Figure 2: Northeastern's config files.

Some of the entries in the figure require some explanation or deserve some comment:

After five revisions, bootptab has moved out of the config system because it is being autogenerated from a database of hosts.
exports and fstab are in the repository but aren't actually distributed by the system. Instead, these are managed by hand on all hosts.
group is the copy of /etc/group with NIS hooks in it.
passwd has an enormous number of different versions. All differences amount to which netgroups are in which files, since this environment has restrictions over who can log in to which machines. Even with this number of files, it is possible to change the root password everywhere by running a sed script to change all of these files, and then typing "pushfile /etc/passwd".
aliases and ftpusers are no longer used, since they are maintained as part of the central mail and ftp servers.
hosts.allow and hosts.deny are part of the tcpd program, which controls access to various ports. These files have been changed extensively.
sendmail is the actual sendmail binary. This is an interesting change for the config system, which, other than this file, is used only for ASCII files.
amd is a script used to startup and shutdown the amd automounter.
etherdown, rotlogs, and staticroutes are homegrown utilities.
super-users is a file used to list who can have super-user access on a machine. At one point, there were many more versions of this file than just three, but the differing copies were recently eliminated.
hourly, daily, weekly, and monthly are scripts executed by the root crontab at the frequencies you would expect. These are typically used to do maintenance on various kinds of servers, such as rotating logs, cleaning up tmp, and so on. The high number of daily and weekly files reflects the number of machines running customized services.
rc, rc.local are used on suns to replace /etc/rc and /etc/rc.local.
rc.priv is an augmentation of /etc/rc.local that is typically host specific, often used to start services on that particular machine such as a web server. Again, the high number of these reflects the number of machines running customized services.
tcsh.cshrc, profile, profile.bash, and zshenv are the central files used to control all of the shells in the environment. These are changed only to make major changes to the default environment. Most PATH changes and other modifications are set using a different system.
The various X* files are part of the Alpha CDE environment, and have a small number of revisions because they are newly added to the repository.

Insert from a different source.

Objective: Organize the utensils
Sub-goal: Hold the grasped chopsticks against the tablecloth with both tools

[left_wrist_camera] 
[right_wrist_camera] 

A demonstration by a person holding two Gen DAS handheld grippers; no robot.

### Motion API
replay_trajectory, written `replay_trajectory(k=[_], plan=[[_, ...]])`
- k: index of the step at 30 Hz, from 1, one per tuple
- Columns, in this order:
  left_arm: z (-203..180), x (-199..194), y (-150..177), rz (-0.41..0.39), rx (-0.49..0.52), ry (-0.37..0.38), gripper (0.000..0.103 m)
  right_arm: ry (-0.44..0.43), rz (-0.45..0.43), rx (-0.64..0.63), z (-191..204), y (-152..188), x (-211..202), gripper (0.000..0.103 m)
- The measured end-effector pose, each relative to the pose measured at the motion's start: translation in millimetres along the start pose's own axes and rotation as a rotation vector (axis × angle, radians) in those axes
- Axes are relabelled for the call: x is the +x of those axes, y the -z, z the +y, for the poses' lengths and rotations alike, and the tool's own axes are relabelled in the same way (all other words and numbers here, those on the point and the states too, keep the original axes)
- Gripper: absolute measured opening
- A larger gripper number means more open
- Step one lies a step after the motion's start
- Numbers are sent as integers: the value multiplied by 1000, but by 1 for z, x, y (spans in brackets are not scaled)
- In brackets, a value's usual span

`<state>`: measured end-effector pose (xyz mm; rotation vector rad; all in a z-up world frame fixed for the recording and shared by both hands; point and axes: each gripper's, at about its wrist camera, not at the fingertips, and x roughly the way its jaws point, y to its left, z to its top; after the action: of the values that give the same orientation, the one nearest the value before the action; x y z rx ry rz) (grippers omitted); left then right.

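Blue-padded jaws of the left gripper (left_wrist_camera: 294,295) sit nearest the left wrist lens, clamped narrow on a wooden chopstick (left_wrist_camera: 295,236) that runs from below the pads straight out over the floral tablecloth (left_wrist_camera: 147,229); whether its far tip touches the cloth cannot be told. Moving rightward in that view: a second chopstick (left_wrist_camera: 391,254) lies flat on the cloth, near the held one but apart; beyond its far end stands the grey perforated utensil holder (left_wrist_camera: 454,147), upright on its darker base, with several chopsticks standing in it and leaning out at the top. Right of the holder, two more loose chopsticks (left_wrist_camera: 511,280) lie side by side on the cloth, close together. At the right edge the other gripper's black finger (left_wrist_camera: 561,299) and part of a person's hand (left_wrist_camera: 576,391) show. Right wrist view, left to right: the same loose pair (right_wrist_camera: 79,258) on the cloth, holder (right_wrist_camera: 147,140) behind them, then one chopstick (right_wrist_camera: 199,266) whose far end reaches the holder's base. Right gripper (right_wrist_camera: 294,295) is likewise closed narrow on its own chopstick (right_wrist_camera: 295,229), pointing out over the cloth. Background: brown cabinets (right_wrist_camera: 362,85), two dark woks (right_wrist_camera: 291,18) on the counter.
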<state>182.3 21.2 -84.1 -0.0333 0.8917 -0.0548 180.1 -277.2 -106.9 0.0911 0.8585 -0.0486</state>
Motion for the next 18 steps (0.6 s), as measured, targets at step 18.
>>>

From this information, it is possible to make some statements about the role of the configuration management scheme at Northeastern. It is not clear how many of these observations will be relevant to other sites, but they nonetheless provide some insight into what kinds of patterns may be observed in the configuration of a network.

A file that only has one copy and a small number of revisions is typically a file that was shipped with the OS but changed just a bit. The build process copies in the changed version of that file.
The repository is used to change existing OS files, to add new files to the OS, to distribute a binary, to distribute scripts, and to distribute local configuration files for various processes. This is more than a simple configuration mechanism, but less than a complete solution, since it doesn't really handle software distribution, operating system patches, and other types of modifications. The system seems to have evolved into a mechanism for pushing out ``things on individual machines that change or need to be kept locally.''
A number of files in the repository aren't distributed to hosts anymore, and some never were.
It is not possible to gather this information from the table, but is worth mentioning that over twenty different people made modifications to the files. The system uses RCS for change management, and this seems to have worked.
A very small number of files had changes that were made and then reversed. RCS was used to detect a problem and move back to the last known good configuration. This does not seem to have been a common occurrence.
At a first glance, it's difficult to generalize the number of times a file is likely to be changed. However, there are some distinct patterns. Files like super-users and passwd were changed quite often, due primarily because of changing roles of users. New students would arrive and be given root privileges, new machines were purchased on grants and had to number of people who could use them had to be constrained. In these cases, the files have some direct relationship to the role of the people who use the computers, so they changed more often than files that didn't.
Another type of file that changed relatively often were those relating to some aspect of the physical environment, such as printcap, which had to be updated every time a new printer was purchased or an existing printer was moved.
Files relating to the purposes of a specific machine, notably inetd.conf and the daily cron jobs, tended to have a high number of different versions, with some of those files having a high number of revisions.
For the most part, the number of times that files change over the course of four years is pretty small. This may imply that emphasis should be put into the process of building a machine and getting it up to date with respect to the rest of the environment, rather than working on the process of distributing files.
Some files aren't in this repository at all, or were in it but then their functionality moved away. This reflects a move toward centralizing a service, or encapsulating the functionality of the file into a different system. For example, sendmail.cf and aliases were minimally updated because major changes took place on the central mail hub. (In contrast, the aliases file on the hub has been updated 961 times during the same period.) Files like group, passwd and bootparams are generally updated via NIS. The central files for the shells are only updated minimally because they use another systems to set global paths (which has been updated 62 times). /etc/motd is not updated via the configuration system because it is never changed. Instead, the group uses a msgs-like system to make announcements. In every case, the move to a centralized system made the function provided by that file easier to manage and support.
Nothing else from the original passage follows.